## [Exercise details]
Go over the data and copy out each line with "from" in it.

## [Data provided]
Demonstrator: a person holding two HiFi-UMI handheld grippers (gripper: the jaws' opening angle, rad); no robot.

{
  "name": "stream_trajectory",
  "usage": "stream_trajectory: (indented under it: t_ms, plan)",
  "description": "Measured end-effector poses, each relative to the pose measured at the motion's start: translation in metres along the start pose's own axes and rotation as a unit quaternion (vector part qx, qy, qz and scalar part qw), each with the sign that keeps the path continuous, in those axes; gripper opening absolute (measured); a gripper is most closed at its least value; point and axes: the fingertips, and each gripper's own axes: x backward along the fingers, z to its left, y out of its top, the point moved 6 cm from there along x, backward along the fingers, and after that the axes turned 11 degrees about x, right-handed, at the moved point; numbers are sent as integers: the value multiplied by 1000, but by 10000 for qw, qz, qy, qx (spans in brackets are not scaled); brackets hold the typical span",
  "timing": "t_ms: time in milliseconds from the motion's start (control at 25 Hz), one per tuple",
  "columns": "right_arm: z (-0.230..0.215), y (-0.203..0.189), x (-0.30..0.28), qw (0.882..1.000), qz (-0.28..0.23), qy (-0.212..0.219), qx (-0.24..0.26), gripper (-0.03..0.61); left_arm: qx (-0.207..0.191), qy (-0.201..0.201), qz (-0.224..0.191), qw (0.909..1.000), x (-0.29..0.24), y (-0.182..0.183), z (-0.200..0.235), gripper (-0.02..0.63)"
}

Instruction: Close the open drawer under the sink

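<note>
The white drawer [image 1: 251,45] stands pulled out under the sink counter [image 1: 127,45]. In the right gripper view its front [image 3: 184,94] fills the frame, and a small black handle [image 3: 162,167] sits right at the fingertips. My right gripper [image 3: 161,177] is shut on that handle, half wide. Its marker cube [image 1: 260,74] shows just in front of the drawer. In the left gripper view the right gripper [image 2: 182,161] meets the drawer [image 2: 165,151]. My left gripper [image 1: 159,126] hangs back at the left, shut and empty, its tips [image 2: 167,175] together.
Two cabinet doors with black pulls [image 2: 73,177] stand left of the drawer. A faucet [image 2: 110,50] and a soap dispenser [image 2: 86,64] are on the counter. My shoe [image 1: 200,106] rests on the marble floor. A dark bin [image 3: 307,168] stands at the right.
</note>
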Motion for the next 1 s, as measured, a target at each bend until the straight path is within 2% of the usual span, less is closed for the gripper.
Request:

## [Task result]
  "description": "Measured end-effector poses, each relative to the pose measured at the motion's start: translation in metres along the start pose's own axes and rotation as a unit quaternion (vector part qx, qy, qz and scalar part qw), each with the sign that keeps the path continuous, in those axes; gripper opening absolute (measured); a gripper is most closed at its least value; point and axes: the fingertips, and each gripper's own axes: x backward along the fingers, z to its left, y out of its top, the point moved 6 cm from there along x, backward along the fingers, and after that the axes turned 11 degrees about x, right-handed, at the moved point; numbers are sent as integers: the value multiplied by 1000, but by 10000 for qw, qz, qy, qx (spans in brackets are not scaled); brackets hold the typical span",
  "timing": "t_ms: time in milliseconds from the motion's start (control at 25 Hz), one per tuple",

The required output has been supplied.